Friday.
[Post-mark, October 25, 1845.]

I wrote briefly yesterday not to make my letter longer by keeping it; and a few last words which belong to it by right, must follow after it ... must—for I want to say that you need not indeed talk to me about squares being not round, and of you being not 'selfish'! You know it is foolish to talk such superfluities, and not a compliment.

I won't say to my knowledge of you and faith in you ... but to my understanding generally. Why should you say to me at all ... much less for this third or fourth time ... 'I am not selfish?' to me who never ... when I have been deepest asleep and dreaming, ... never dreamed of attributing to you any form of such a fault? Promise not to say so again—now promise. Think how it must sound to my ears, when really and truly I have sometimes felt jealous of myself ... of my own infirmities, ... and thought that you cared for me only because your chivalry touched them with a silver sound—and that, without them, you would pass by on the other side:—why twenty times I have thought that and been vexed—ungrateful vexation! In exchange for which too frank confession, I will ask for another silent promise ... a silent promise—no, but first I will say another thing.

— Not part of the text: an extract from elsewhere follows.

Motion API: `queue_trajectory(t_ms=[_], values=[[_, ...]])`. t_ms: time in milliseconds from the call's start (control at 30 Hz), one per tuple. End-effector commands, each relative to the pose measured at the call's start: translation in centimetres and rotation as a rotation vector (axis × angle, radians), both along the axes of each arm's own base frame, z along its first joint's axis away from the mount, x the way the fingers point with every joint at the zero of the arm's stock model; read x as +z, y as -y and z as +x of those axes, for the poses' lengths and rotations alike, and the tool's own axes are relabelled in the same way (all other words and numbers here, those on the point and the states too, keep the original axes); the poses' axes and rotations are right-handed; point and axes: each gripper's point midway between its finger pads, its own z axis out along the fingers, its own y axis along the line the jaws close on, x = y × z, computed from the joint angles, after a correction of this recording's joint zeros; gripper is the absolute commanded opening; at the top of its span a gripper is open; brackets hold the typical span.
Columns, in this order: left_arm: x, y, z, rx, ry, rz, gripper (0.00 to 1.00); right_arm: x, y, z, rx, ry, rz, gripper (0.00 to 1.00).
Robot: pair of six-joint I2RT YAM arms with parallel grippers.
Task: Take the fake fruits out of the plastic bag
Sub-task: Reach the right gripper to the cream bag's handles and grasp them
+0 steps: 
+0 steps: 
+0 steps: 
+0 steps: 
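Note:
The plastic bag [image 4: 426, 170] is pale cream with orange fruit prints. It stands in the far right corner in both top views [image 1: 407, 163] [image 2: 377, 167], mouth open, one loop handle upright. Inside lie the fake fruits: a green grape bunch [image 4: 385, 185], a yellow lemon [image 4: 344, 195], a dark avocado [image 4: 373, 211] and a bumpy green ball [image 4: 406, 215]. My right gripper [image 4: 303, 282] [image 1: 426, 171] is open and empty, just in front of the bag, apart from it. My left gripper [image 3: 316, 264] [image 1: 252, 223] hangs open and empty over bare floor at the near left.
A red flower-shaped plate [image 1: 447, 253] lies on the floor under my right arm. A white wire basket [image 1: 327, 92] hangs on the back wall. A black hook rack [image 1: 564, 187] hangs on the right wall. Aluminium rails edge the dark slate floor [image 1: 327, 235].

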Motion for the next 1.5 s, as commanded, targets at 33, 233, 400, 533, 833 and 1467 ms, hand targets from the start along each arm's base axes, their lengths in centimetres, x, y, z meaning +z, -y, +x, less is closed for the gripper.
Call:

First I will say that you are not to fancy any the least danger of my falling under displeasure through your visits—there is no sort of risk of it for the present—and if I ran the risk of making you uncomfortable about that, I did foolishly, and what I meant to do was different. I wish you also to understand that even if you came here every day, my brothers and sisters would simply care to know if I liked it, and then be glad if I was glad:—the caution referred to one person alone. In relation to whom, however, there will be no 'getting over'—you might as well think to sweep off a third of the stars of Heaven with the motion of your eyelashes—this, for matter of fact and certainty—and this, as I said before, the keeping of a general rule and from no disrespect towards individuals: a great peculiarity in the individual of course. But ... though I have been a submissive daughter, and this from no effort, but for love's sake ... because I loved him tenderly (and love him), ... and hoped that he loved me back again even if the proofs came untenderly sometimes—yet I have reserved for myself always that right over my own affections which is the most strictly personal of all things, and which involves principles and consequences of infinite importance and scope—even though I never thought (except perhaps when the door of life was just about to open ... before it opened) never thought it probable or possible that I should have occasion for the exercise; from without and from within at once. I have too much need to look up. For friends, I can look any way ... round, and down even—the merest thread of a sympathy will draw me sometimes—or even the least look of kind eyes over a dyspathy—'Cela se peut facilement.' But for another relation—it was all different—and rightly so—and so very different—'Cela ne se peut nullement'—as in Malherbe.

And now we must agree to 'let all this be,', and set ourselves to get as much good and enjoyment from the coming winter (better spent at Pisa!) as we can—and I begin my joy by being glad that you are not going since I am not going, and by being proud of these new green leaves in your bay which came out with the new number. And then will come the tragedies—and then, ... what beside? We shall have a happy winter after all ... I shall at least; and if Pisa had been better, London might be worse: and for me to grow pretentious and fastidious and critical about various sorts of purple ... I, who have been used to the brun foncé of Mme. de Sévigné, (foncé and enfoncé ...)—would be too absurd. But why does not the proof come all this time? I have kept this letter to go back with it.

I had a proposition from the New York booksellers about six weeks ago (the booksellers who printed the poems) to let them re-print those prose papers of mine in the Athenæum, with additional matter on American literature, in a volume by itself—to be published at the same time both in America and England by Wiley and Putnam in Waterloo Place, and meaning to offer liberal terms, they said. Now what shall I do? Those papers are not fit for separate publication, and I am not inclined to the responsibility of them; and in any case, they must give as much trouble as if they were re-written (trouble and not poetry!), before I could consent to such a thing. Well!—and if I do not ... these people are just as likely to print them without leave ... and so without correction. What do you advise? What shall I do? All this time they think me sublimely indifferent, they who pressed for an answer by return of packet—and now it is past six ... eight weeks; and I must say something.

Am I not 'femme qui parle' to-day? And let me talk on ever so, the proof won't come. May God bless you—and me as I am

Yours,

E.B.B.

And the silent promise I would have you make is this—that if ever you should leave me, it shall be (though you are not 'selfish') for your sake—and not for mine: for your good, and not for mine. I ask it—not because I am disinterested; but because one class of motives would be valid, and the other void—simply for that reason.